Y en cuarto lugar, y por último, tengo la sensación de que la dependencia de una herramienta en el apartado de pensamiento, que supera con creces nuestras capacidades mentales, supone a corto o largo plazo una esclavitud. ¿Cómo vamos a cuestionar información que obtenemos de forma casi automática de un sistema que jamás podríamos entender por nuestros propios medios? Hoy internet es un enorme paquete de información que comparten millones de personas diferentes. El pensamiento crítico está a golpe de clic, uno lee, ve o escucha, lo mastica, lo contrasta, reflexiona y saca sus propias conclusiones.
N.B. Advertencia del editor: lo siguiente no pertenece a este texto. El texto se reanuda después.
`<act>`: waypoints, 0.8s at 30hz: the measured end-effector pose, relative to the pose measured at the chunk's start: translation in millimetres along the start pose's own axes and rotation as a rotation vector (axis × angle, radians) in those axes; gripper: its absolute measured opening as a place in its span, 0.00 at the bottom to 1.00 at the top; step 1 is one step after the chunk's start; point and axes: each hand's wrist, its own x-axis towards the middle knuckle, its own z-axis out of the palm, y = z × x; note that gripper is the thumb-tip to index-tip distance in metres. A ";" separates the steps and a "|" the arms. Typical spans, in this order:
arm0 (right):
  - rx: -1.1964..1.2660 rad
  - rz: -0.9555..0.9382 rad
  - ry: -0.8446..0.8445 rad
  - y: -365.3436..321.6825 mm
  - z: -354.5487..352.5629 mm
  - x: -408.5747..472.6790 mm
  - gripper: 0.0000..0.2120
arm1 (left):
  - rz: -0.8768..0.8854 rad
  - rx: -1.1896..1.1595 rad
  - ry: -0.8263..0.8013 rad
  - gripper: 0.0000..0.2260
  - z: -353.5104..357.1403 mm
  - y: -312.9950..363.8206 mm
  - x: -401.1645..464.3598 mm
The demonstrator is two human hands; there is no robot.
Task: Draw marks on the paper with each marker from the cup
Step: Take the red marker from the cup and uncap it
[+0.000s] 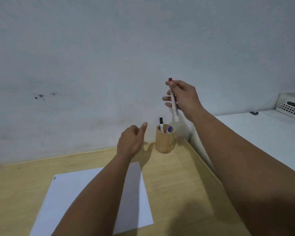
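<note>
A round wooden cup (165, 142) stands near the far right corner of the wooden desk (186, 181). Inside it are a black-capped marker (161, 123) and a blue-capped marker (169, 129). My right hand (184, 96) is raised above the cup, holding a red-capped white marker (173, 103) almost upright, red cap on top. My left hand (131, 139) hovers just left of the cup with fingers loosely apart and nothing in it. A white sheet of paper (71, 195) lies on the desk nearer to me, partly covered by my left forearm, with a small blue mark at its far left corner.
A grey wall rises right behind the desk. To the right stands a white surface (262, 133) carrying a white perforated basket (291, 104) and a small dark object (254, 113).
</note>
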 end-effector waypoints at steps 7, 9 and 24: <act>-0.243 0.154 -0.489 20.4 110.6 -77.1 0.08 | -0.105 -0.102 -0.075 0.30 -145.2 -6.9 -26.3; -0.193 0.175 -0.552 28.4 141.1 -103.9 0.05 | -0.134 -0.072 -0.208 0.26 -176.1 -14.8 -44.4; -0.280 0.092 -0.632 28.4 233.9 -202.7 0.09 | -0.283 0.121 -0.276 0.20 -295.4 -72.4 -114.9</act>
Pero en el momento en el que para pensar o informarnos, saquemos información de ese hipotético sistema, creo que sería inevitable que poco a poco el propio sistema fuera influyendo en nuestra percepción de las cosas, y tendiéramos a la larga a un pensamiento único.

Estas son las preguntas que le despierta este interesantísimo tema a un usuario de a pie, que no puede basar sus opiniones científicamente, sino usando mi limitada lógica. Quizá sea un atrevimiento por mi parte, siendo un total ignorante de estos temas expresar mi opinión, pero hoy internet nos concede esta libertad.